In the first catalog the bike is shown with the fat Delta torpedo headlight that is common on Rollfast bikes and is the same as the early round “Zep” headlight without the fin. The bike is also shown with the cast Torrington bevel-lock stem. The second catalog version depicted has a steel riser stem but has added the later, ten sided version of the Delta produced, Hawthorne “Zep” light.

Your bike looks like it has a Delta Winner headlight which I believe is a bit later than the bike. The stem is also possibly a change-out as it is not the same as either unit depicted.

The good news is that these bikes never used a tank and there is no tank extant that will fit the frame, so in having the saddle and the chain guard you have the two difficult parts for the bike.

The catalog lists them as being offered in red or blue and I can see the original paint pattern is still evident under the surface corrosion.

As to how these bicycles vary from the Monark 5-Bars; the main difference is that most of the steel Monark 5-Bar frames have a straight lower top tube and are designed to accept a teardrop shaped hanging tank although they were marketed with or without tanks.

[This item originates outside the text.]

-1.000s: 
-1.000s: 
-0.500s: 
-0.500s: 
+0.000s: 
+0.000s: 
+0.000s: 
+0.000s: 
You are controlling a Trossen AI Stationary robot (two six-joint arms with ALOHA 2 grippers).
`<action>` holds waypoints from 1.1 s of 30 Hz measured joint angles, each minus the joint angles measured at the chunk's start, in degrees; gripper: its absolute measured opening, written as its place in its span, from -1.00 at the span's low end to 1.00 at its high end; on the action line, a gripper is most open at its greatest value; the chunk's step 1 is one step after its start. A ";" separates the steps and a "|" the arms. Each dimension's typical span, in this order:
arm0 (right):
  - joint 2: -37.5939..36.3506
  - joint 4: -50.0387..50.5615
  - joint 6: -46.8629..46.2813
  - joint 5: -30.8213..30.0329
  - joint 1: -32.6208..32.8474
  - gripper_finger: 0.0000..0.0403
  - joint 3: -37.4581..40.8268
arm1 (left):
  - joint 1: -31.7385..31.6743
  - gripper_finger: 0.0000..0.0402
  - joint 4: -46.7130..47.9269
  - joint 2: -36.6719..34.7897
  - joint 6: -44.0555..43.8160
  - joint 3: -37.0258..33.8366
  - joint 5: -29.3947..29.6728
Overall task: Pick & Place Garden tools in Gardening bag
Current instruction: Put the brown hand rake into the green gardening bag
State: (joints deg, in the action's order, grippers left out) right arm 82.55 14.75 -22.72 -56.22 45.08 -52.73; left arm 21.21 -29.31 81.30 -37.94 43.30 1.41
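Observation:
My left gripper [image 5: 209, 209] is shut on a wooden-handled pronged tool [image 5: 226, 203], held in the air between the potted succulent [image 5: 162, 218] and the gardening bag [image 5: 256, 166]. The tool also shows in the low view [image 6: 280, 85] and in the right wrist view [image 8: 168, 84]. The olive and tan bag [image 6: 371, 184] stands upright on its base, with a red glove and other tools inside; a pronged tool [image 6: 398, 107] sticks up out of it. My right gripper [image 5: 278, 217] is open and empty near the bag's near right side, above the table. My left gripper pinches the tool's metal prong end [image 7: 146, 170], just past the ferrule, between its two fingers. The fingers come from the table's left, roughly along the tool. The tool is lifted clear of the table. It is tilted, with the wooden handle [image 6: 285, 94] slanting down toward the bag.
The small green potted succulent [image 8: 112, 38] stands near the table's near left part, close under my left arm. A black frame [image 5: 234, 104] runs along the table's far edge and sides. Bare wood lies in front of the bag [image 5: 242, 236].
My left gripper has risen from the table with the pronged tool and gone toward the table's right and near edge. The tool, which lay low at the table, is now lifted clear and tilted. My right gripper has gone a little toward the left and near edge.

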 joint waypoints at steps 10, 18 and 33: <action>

The second difference between this and the contemporary in-house Monark frame is the Monark frame has doglegs pressed into the seat stays near the upper fender bridge while the seat stays on the Hawthorne version flow in an unbroken arc from the head tube to the rear wheel receptor plates.

Interestingly the pioneer of this frame design, Monark fell into disfavor with Montgomery Ward after 1938 and the aluminum frame Hawthorne models were dropped from the catalog. Apparently, MW felt they had something with their steel 5-Bar models and continued to offer them using both H.P. Snyder and Cleveland to fill the manufacturing gap. All three manufacturers versions of the early (Fall 1937 – Winter 1939) 5-Bar differ substantially in the construction details of the frame which is especially noticeable near the crank hanger.

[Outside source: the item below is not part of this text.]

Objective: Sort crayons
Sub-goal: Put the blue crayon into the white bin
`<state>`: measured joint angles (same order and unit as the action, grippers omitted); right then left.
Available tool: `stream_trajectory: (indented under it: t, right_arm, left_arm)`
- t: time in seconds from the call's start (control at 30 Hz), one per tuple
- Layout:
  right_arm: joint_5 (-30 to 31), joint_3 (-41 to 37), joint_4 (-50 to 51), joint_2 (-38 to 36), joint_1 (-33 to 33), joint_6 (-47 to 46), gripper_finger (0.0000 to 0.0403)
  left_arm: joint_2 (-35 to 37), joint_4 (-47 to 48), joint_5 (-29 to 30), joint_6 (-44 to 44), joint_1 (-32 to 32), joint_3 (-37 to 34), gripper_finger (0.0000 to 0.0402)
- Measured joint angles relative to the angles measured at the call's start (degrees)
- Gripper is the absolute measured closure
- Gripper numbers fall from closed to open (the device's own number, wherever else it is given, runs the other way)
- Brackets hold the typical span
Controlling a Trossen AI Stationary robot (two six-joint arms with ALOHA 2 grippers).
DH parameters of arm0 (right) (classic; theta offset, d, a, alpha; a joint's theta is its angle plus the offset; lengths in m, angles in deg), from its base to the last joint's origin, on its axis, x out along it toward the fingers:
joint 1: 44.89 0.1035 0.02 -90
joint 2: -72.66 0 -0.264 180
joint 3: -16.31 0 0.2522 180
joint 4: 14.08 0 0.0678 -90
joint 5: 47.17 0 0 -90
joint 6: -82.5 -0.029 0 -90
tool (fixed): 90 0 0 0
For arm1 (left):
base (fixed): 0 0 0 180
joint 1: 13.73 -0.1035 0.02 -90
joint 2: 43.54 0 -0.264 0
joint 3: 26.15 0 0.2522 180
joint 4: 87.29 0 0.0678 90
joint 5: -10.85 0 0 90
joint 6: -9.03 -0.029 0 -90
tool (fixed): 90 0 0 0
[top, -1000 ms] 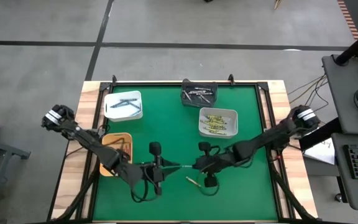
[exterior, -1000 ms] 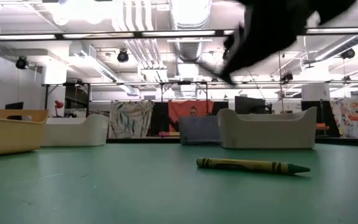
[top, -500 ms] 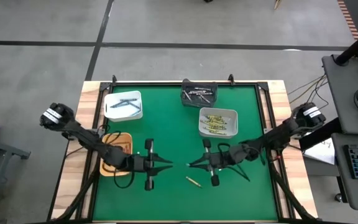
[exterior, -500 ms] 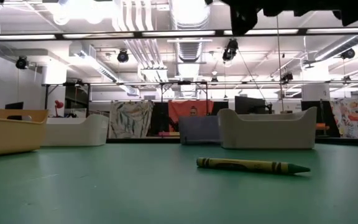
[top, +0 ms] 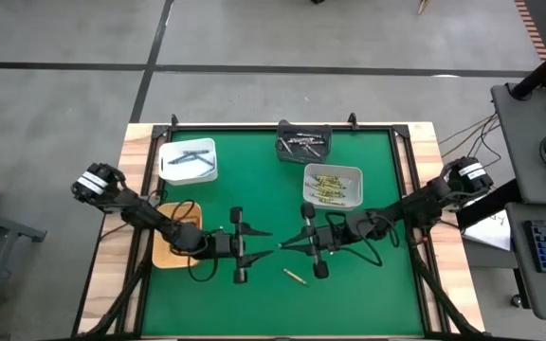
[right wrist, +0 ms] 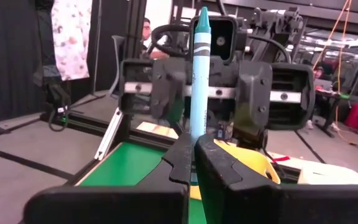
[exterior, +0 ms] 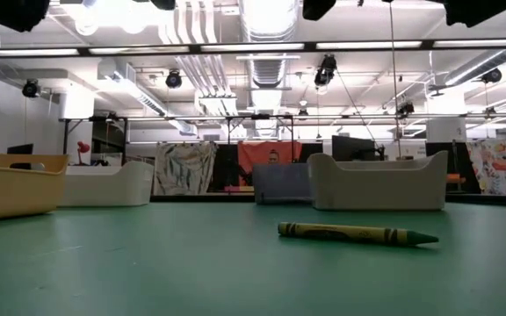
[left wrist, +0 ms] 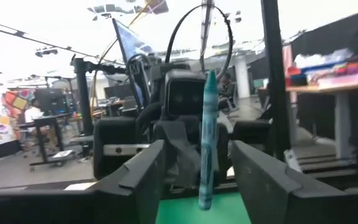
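Observation:
A teal crayon [right wrist: 199,68] stands upright in the air over the middle of the green table [top: 254,189], with my right gripper [right wrist: 194,146] shut on it. My left gripper [left wrist: 197,149] faces it from the table's left. It is open, and one finger stands on either side of the crayon [left wrist: 207,124] without touching it. From above, the two grippers [top: 269,245] [top: 286,245] meet tip to tip. An olive crayon [top: 295,277] lies flat on the table close in front of them, also seen in the low view [exterior: 354,233]. My right gripper pinches the crayon's paper-wrapped shaft [right wrist: 194,127] below its middle between its two fingers. The fingers come about level from the table's right and lie across the crayon. It stands upright with its tip [right wrist: 202,12] up, lifted clear of the table.
Several trays stand on the table. A white one [top: 188,159] at the far left holds dark crayons. A dark one [top: 302,142] sits at the far middle. A white one [top: 333,186] holds yellow crayons. An orange one [top: 178,232] lies under my left arm.
Both grippers have tipped up from slanting down to about level, and their dark shapes have risen out of the low view. My left gripper has opened and let go of the teal crayon, which stays in my right gripper. The olive crayon has not moved.

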<state>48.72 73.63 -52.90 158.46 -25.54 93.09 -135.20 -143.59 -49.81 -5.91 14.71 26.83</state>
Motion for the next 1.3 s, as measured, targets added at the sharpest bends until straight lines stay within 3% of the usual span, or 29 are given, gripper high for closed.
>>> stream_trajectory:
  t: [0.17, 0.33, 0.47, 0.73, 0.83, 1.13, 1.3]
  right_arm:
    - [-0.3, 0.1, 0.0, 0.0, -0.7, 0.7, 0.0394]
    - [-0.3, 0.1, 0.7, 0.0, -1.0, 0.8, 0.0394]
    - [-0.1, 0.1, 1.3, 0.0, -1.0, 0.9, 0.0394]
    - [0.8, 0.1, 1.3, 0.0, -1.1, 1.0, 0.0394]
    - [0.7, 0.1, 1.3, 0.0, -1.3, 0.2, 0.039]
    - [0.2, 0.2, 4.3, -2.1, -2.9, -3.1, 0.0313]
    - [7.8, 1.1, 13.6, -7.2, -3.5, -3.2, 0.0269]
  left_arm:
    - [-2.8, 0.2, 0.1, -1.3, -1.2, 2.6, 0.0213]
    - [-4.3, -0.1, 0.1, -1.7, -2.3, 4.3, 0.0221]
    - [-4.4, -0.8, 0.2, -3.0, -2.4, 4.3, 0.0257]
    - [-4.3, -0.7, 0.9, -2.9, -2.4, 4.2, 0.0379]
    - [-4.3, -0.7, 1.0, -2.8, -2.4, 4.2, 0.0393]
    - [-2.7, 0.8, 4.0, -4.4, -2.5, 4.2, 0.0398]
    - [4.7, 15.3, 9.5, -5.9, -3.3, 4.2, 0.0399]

For Spring 1939/ Summer 1939 the 5-Bar models were completely redesigned and moved to the top of the Hawthorne model line (The earlier versions were always a mid to low priced option in the line.)  The Late versions were produced by both Snyder and CWC with differences and these are the bikes that used the special twin-bar Zep Tank.


----------



## STRADALITE (Oct 15, 2011)

Thanks to Phil for the info.
I have had quite a few folks interested in buying this but at this time I am going to hold on to it.
I plan to remove the surface rust and try to get the original paint to shine again.
JOSH


----------